Designed by architect Paul Tvrtkovic and scenic designer Sean Kenny (Blitz!, Oliver!, Pickwick (musical)), modelled after the Walter Gropius Total-Theater, and seating 960 on 2 levels, the theatre's auditorium first opened with a television recording of Marlene Dietrich's one-woman show. The theatre officially opened on 2 January 1973 with a production of The Unknown Soldier and His Wife starring Peter Ustinov. It then hosted Grease, starring Richard Gere as Danny and Elaine Paige as Sandy. Beginning in 1977, the theatre was used as a television studio for several years and then returned to use as a theatre. The theatre's biggest hit was the Andrew Lloyd Webber and Trevor Nunn musical Cats, choreographed by Gillian Lynne which premièred in the theatre on 11 May 1981. Closing in 2002, this production became the then longest running musical in West End history, although it has since been overtaken by Phantom of the Opera and Les Misérables.

The theatre also hosted the 1977 BBC Sports Personality of the Year and the Masters snooker between 1976 and 1978. In 1977, the theatre hosted the BBC's A Song For Europe contest, the preliminary heat to choose the UK entry for the Eurovision Song Contest. However, the show was blacked out on TV due to a last minute strike by technicians. The music video for the song "We Are the Champions" by Queen was shot there in October 1977, following a 70-minute concert.

Between 2003 and September 2005, the theatre hosted Bill Kenwright's revival of Andrew Lloyd Webber's musical Joseph and the Amazing Technicolor Dreamcoat. The venue played host to the London transfer of the off-Broadway production, Blue Man Group, which closed in June 2007 to make way for the Royal Shakespeare Company's repertory productions of The Seagull and King Lear, starring Ian McKellen. In spring 2008, a new musical adaptation of Gone with the Wind ran for only two months. New musical Imagine This closed after only being open for one month.
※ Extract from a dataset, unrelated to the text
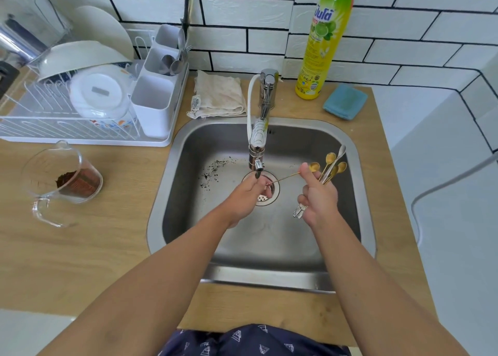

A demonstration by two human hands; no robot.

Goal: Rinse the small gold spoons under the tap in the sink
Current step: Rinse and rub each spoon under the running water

The National Theatre production of War Horse transferred into the theatre from 28 March 2009, where it stayed until 12 March 2016, after over 3,000 performances.

The theatre was home to the Sheffield Crucible's production of the musical Show Boat, which opened on 9 April 2016. Despite positive reviews, the production closed early, on 27 August 2016. On 22 October 2016, the London production of Andrew Lloyd Webber's School of Rock opened, direct from Broadway, and closed after a three-and-a-half-year run, before the theatre underwent a refurbishment.

Lloyd Webber's Cinderella had its world premiere on 14 July 2021, with previews starting on 25 June. The opening, originally scheduled for August 2020, was delayed due to the COVID-19 pandemic. The production closed on 12 June 2022.

Following seasons at the Leeds Playhouse, the Bridge Theatre, and a UK and Ireland tour, the new adaptation of The Lion, The Witch, and The Wardrobe by C. S. Lewis opened at the theatre from 18 July 2022, running until 9 January 2023. The 2022 Chichester Festival production of Crazy for You was scheduled to play at the theatre for a limited 30-week West End engagement beginning 24 June 2023, prior to an official opening on 3 July.

The theatre has been owned since 1991 by Lloyd Webber's Really Useful Group. The theatre building also contains an underground car park, a cabaret venue, a basement nightclub, shops, and a residential tower. In 2014, Lloyd Webber reorganized the group; the entity that owns the theatre is Really Useful Theatres.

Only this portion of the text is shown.